Prozess

Verräterisches Verhalten

Im Prozess um die bei lebendigen Leibe verbrannte hochschwangere Maria P. wurde eine wichtige Zeugin gehört

Cindy Sch. hat den Angeklagten Daniel M. noch immer gut in Erinnerung. Er gehe sehr liebevoll mit Kindern um und sei absolut hilfsbereit, sagt die 22-Jährige vor der Moabiter Jugendkammer.

Es ist derselbe Daniel M., dem von der Staatsanwaltschaft vorgeworfen wird, am 22. Januar in dem Waldgebiet Köllnische Heide im Ortsteil Adlershof gemeinsam mit seinem Kumpel Eren T. die 19-jährige Maria P. bei lebendigem Leibe verbrannt zu haben. Motiv soll Maria P.s Schwangerschaft gewesen sein. Ihr ehemaliger Freund Eren T. habe die Geburt des Kindes nach Meinung der Staatsanwaltschaft unbedingt vermeiden wollen. Die Angeklagten schweigen zu diesen Vorwürfen vor Gericht. Bei der Polizei haben sie sich unmittelbar nach der Tat gegenseitig belastet.

Cindy Sch. ist mit Daniel M. seit fünf Jahren zusammen. Sie haben zwei gemeinsame Kinder. Das jüngste wurde im Mai dieses Jahres geboren, als Daniel M. schon in Haft saß. Beide Kinder, sagt Cindy Sch., habe sich Daniel M. sehr gewünscht. Sie selbst hätte wegen der noch nicht abgeschlossenen Ausbildung zunächst lieber auf Kinder verzichtet. Zumal sie und der zwei Jahre jüngere Freund ja noch nicht einmal eine gemeinsame Wohnung hatten.

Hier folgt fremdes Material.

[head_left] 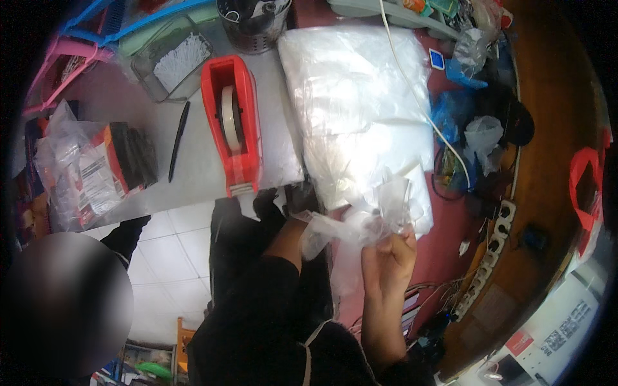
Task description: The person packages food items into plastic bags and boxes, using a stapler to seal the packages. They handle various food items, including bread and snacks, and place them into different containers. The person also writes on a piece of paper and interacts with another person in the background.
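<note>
My right hand (391,256) is closed, its fingers pinching a crumpled clear plastic bag (351,241). The bag hangs in front of a stack of clear plastic bags (360,96) that lies flat and shiny on a dark red surface. From a black sleeve my left forearm (286,243) reaches up toward the same bag. The left hand itself is covered by the bag and the folds about it, so its fingers do not show. To the left of the stack stands a red tape dispenser (252,122) with a roll of tape (230,119) in it.
A black pen (179,141) and a plastic-wrapped package (90,170) lie on the grey table (187,193). Behind are a clear box of white sticks (145,71) and a perforated metal container (248,38). A white cable (412,77) crosses the stack; a power strip (492,248) runs along the right.
</note>
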Demonstrator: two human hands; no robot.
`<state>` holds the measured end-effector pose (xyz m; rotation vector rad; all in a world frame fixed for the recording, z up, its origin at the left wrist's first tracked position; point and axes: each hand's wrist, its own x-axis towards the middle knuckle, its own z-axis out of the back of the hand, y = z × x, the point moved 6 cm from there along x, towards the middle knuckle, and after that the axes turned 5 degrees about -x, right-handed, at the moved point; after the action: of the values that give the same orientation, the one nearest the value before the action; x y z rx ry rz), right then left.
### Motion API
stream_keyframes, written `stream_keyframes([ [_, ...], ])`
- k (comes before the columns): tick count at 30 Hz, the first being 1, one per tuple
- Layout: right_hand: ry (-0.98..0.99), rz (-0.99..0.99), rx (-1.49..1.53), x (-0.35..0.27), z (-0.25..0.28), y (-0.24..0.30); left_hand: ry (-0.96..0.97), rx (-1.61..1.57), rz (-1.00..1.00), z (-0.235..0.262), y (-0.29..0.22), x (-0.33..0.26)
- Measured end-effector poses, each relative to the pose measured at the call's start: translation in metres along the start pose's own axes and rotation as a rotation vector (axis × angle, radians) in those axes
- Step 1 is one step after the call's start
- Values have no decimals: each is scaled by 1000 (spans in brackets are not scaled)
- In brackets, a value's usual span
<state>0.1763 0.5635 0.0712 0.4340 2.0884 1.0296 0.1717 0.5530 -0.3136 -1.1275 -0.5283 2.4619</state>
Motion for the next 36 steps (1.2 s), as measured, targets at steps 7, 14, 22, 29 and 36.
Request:
stream_keyframes([
  [7, -209, -104, -93, -13, 17, 29, -19, -165, -112, 98, -3, -71],
  [14, -8, 95, -468, -73, -26, -10, 157, -1861, 196, 220, 17, -308],
  [22, 1019, 749, -1193, -159, -209, -80, -147, -1937, -43, 334, 118, -406],
  [29, 656, 75, -636, -56, -282, -101, -927, -307, -33, 502, 187, -437],
  [36, 563, -38, -419, -61, -363, -140, -860, 13, -50, 508, 266, -336],
])
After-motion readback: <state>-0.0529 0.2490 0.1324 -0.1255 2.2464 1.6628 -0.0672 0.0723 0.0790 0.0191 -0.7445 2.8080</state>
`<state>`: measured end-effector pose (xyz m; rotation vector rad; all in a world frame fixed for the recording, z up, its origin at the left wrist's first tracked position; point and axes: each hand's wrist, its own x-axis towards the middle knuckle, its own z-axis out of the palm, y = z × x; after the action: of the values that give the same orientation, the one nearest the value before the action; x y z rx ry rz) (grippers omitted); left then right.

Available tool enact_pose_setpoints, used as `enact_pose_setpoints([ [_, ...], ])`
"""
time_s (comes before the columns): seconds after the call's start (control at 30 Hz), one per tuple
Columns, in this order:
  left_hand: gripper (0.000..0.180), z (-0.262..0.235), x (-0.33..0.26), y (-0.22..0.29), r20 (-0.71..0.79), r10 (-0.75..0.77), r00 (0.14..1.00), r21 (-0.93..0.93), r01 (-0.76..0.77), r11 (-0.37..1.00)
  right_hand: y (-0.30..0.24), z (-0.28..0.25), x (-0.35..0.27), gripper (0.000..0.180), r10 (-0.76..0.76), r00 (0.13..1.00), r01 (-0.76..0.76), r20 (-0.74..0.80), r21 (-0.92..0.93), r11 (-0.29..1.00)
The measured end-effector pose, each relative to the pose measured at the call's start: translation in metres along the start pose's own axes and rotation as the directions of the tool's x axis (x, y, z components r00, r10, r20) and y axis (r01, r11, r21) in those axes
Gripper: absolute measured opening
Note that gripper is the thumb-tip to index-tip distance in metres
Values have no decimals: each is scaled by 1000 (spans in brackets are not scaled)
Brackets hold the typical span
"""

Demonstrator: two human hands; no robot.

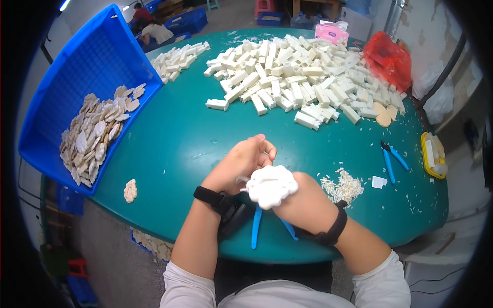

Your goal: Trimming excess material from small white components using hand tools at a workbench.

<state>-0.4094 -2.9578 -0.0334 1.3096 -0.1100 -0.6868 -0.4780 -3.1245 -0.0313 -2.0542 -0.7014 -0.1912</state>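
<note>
Your white scalloped pc (pixel 271 186) is btwn your hands, overlapping your R hand (pixel 307 201) (the nearer one) and just below-right of your L hand (pixel 241 159), roundish w/ no clear long axis; L fingers curl, but can't tell what either hand grips.

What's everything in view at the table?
Crate: one, blue, left
Flat pieces: many, pale, in crate
Loose piece: one, pale, left
Blocks: many, white, back
Tissue pack: one, pink, back
Bag: one, red, back right
Rounded pieces: few, tan, beside blocks
Cutters: one, blue-handled, right
Clippings: many, whitish, right
Square: one, white, right
Tray: one, yellow, right
Handles: two, blue, below hands
Scalloped piece: one, white, by right hand
Wristbands: two, black, wrists
Left hand: one, bare, centre
Right hand: one, bare, centre
</note>
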Motion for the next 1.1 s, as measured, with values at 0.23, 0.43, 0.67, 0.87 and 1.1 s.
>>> enact_pose_setpoints([
  [0.23, 39, 12, -9, 14, -23, -193, 981, -178, 186, 966, 6, -14, 15, 42, 424, 905, -425, 35, 115, 898],
  [0.43, 45, 1, -7, 9, -113, -31, 993, -239, 3, 971, 18, -19, 17, 45, 470, 878, -450, -84, 185, 874],
  [0.67, 51, -2, -6, 7, 129, -124, 984, -235, 152, 960, 21, -26, 19, 47, 507, 858, -458, -86, 321, 829],
  [0.87, 51, -5, -5, 6, 208, -99, 973, -305, 160, 939, 25, -29, 17, 49, 493, 869, -443, -48, 371, 816],
  [1.1, 46, -8, -3, 5, 166, -31, 986, -513, 113, 851, 8, -53, 13, 47, 386, 905, -417, 181, 187, 890],
])
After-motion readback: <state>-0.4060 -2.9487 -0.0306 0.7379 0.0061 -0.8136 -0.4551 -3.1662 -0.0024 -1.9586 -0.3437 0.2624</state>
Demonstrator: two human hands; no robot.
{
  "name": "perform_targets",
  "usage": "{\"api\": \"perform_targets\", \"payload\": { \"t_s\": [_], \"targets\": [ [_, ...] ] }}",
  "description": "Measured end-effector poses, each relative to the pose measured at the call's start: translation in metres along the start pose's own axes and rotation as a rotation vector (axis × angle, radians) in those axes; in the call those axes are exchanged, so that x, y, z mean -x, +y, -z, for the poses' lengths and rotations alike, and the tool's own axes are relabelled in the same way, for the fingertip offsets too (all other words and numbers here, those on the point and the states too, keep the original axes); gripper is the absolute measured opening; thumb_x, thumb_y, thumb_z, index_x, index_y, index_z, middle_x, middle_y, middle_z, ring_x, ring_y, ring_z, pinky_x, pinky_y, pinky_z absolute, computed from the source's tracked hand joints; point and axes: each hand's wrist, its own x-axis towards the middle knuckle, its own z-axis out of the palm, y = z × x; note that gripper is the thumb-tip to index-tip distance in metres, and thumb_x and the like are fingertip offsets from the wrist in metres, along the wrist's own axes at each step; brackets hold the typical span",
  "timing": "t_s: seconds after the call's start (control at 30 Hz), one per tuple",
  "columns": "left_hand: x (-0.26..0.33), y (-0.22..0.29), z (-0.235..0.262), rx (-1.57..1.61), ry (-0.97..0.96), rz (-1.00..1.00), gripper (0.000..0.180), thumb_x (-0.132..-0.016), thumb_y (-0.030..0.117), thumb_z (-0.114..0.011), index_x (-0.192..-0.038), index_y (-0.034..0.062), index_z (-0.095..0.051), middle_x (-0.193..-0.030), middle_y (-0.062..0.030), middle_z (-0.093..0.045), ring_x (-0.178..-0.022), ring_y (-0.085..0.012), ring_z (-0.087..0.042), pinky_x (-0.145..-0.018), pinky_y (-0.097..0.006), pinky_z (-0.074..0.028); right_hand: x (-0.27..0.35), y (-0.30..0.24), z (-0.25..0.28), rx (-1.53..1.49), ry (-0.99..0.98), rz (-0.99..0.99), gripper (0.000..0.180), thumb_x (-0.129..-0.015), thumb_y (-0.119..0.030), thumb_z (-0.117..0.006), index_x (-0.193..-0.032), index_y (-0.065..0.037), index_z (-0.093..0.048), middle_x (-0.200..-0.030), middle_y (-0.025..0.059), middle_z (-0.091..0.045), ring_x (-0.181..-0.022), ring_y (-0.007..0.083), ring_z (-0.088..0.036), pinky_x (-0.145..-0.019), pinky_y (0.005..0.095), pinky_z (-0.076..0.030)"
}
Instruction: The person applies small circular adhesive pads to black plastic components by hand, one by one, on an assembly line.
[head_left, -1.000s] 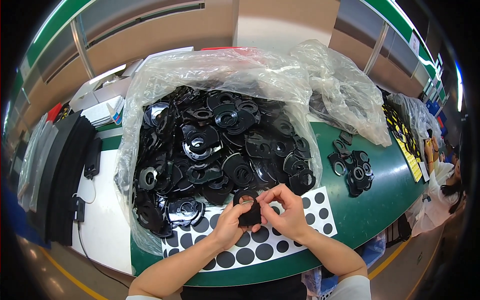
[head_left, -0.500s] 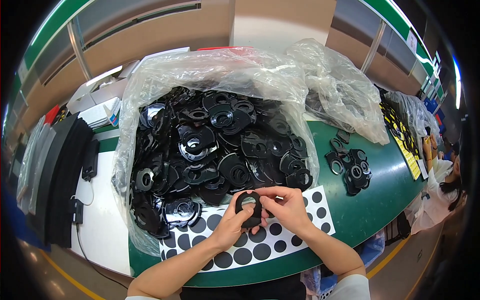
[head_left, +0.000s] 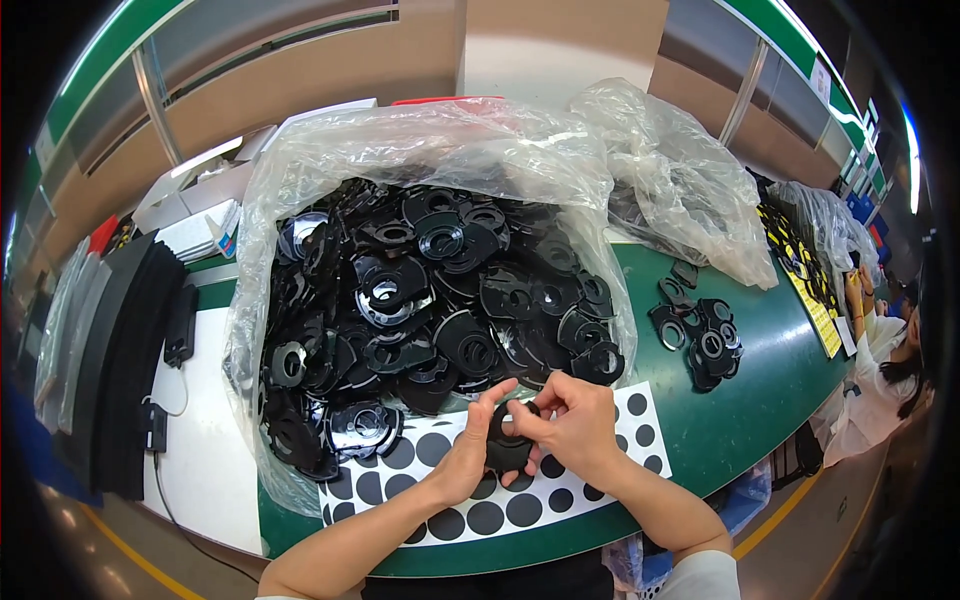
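Over a white sheet with black round dots, I hold a black plastic part with a round hole. My left hand grips the part from its left side, fingers underneath and thumb raised along the edge. My right hand is closed at the part's upper right, thumb pressed on its face by the hole and the other fingers curled. Whether a small piece lies under that thumb is hidden. Right behind my hands is a heap of similar glossy black parts in an open clear plastic bag.
On the green table, a small pile of black parts lies to the right. Behind it sits another clear bag. Black foam sheets and a cabled black box are at left. A person works at far right.
The part has tilted and shifted slightly right and down. My right thumb has moved across its hole, and my left thumb has lifted from its face.
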Motion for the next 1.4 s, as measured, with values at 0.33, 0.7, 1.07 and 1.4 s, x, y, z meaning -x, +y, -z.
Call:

Am 22. Januar hatte Daniel M. die Freundin zu später Stunde angerufen. Maria P. war zu dieser Zeit schon tot. Sie solle nach Adlershof kommen, es sei etwas passiert, hatte er zu Cindy Sch. gesagt. Sie war dann auch hingefahren, obwohl sie müde gewesen sei. Als sie kam, habe ihr Daniel M. eine wirre Geschichte von einem Mann erzählt, dem er und Eren T. 5000 Euro abgenommen hätten. Eren T. sei dabei verletzt worden, gegen beide laufe jetzt ein Haftbefehl. Ich werde wohl für einige Jahre ins Gefängnis kommen, soll Daniel M. zu Cindy Sch. gesagt haben.

Am nächsten Morgen hatte er nach einer gemeinsam verbrachten Nacht eine neue Geschichte parat: Eren T. habe seine Freundin Maria P. niedergestochen, mit Benzin übergossen und angezündet, soll er aufgeregt berichtet haben. Er habe nicht helfen können. „Ich habe gesehen, wie jemand verbrannte“, hatte er erzählt. Eren T. habe bereits früher geäußert, „dass er seine Freundin loswerden will“. Aber er habe ja nicht geahnt , dass so etwas passieren werde.

Daniel M. sei „fix und fertig“ gewesen, sagte Cindy Sch. vor Gericht. Sie hätten beschlossen, gemeinsam mit seinen Eltern zur Polizei zu gehen und Anzeige zu erstatten. Daniel M. habe aber darauf bestanden, vorher noch einmal das gemeinsame Kind zu sehen. Er habe es „immer wieder umarmt und geknuddelt, wie vor einem langen Abschied“, erinnerte sich Cindy Sch.

Ob sie das nicht merkwürdig finde, wurde sie vor Gericht gefragt, immerhin habe sich Daniel M. ja selbst als unschuldig am Tod der Maria P. beschrieben. „Nein“, erwiderte sie, „auf mich wirkte es so, dass er in die Sache verwickelt ist“. Sie hätten dann aber nicht mehr darüber gesprochen. Sie habe auch nicht nachgefragt. Vielleicht hatte sie ja Angst vor der Wahrheit. Der Prozess wird am 2. November fortgesetzt.